EXERCISE DIRECTIONS -
Within the listing below, show every line that contains the word "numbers".

INFORMATION PROVIDED -
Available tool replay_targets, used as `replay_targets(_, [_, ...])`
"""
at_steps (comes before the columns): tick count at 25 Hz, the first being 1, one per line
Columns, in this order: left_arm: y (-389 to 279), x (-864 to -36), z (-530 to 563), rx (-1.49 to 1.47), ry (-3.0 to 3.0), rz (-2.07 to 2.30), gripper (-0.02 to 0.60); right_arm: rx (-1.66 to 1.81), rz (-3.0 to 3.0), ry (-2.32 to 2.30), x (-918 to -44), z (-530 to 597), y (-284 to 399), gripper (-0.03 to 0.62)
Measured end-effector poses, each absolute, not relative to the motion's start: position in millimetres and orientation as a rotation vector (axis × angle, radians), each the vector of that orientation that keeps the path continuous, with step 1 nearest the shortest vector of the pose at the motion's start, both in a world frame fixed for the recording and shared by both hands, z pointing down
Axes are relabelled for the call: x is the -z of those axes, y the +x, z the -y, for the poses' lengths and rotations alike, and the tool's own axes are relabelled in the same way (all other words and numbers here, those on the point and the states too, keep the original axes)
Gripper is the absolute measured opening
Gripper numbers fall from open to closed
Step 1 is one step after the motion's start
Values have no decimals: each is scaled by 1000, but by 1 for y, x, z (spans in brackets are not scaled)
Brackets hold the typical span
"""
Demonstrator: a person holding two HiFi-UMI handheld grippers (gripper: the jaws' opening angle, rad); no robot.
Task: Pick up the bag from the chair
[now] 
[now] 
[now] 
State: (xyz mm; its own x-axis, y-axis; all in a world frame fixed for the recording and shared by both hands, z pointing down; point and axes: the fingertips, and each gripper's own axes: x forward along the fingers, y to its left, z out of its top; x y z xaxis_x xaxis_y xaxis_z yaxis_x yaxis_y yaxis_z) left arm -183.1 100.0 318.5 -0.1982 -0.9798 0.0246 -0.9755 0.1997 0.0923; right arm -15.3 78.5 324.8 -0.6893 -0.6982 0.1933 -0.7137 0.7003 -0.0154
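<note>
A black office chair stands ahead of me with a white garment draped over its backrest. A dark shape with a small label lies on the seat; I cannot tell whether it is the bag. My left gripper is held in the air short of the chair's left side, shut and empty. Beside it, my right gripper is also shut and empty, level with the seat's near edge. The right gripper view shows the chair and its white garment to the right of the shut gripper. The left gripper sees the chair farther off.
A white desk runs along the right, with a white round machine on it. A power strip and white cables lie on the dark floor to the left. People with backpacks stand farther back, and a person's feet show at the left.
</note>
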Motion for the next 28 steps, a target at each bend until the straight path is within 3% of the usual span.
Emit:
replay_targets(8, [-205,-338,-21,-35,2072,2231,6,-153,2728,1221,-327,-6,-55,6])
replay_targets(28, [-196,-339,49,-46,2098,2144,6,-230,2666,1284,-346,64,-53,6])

EXPECTED OUTPUT -
Axes are relabelled for the call: x is the -z of those axes, y the +x, z the -y, for the poses' lengths and rotations alike, and the tool's own axes are relabelled in the same way (all other words and numbers here, those on the point and the states too, keep the original axes)
Gripper numbers fall from open to closed

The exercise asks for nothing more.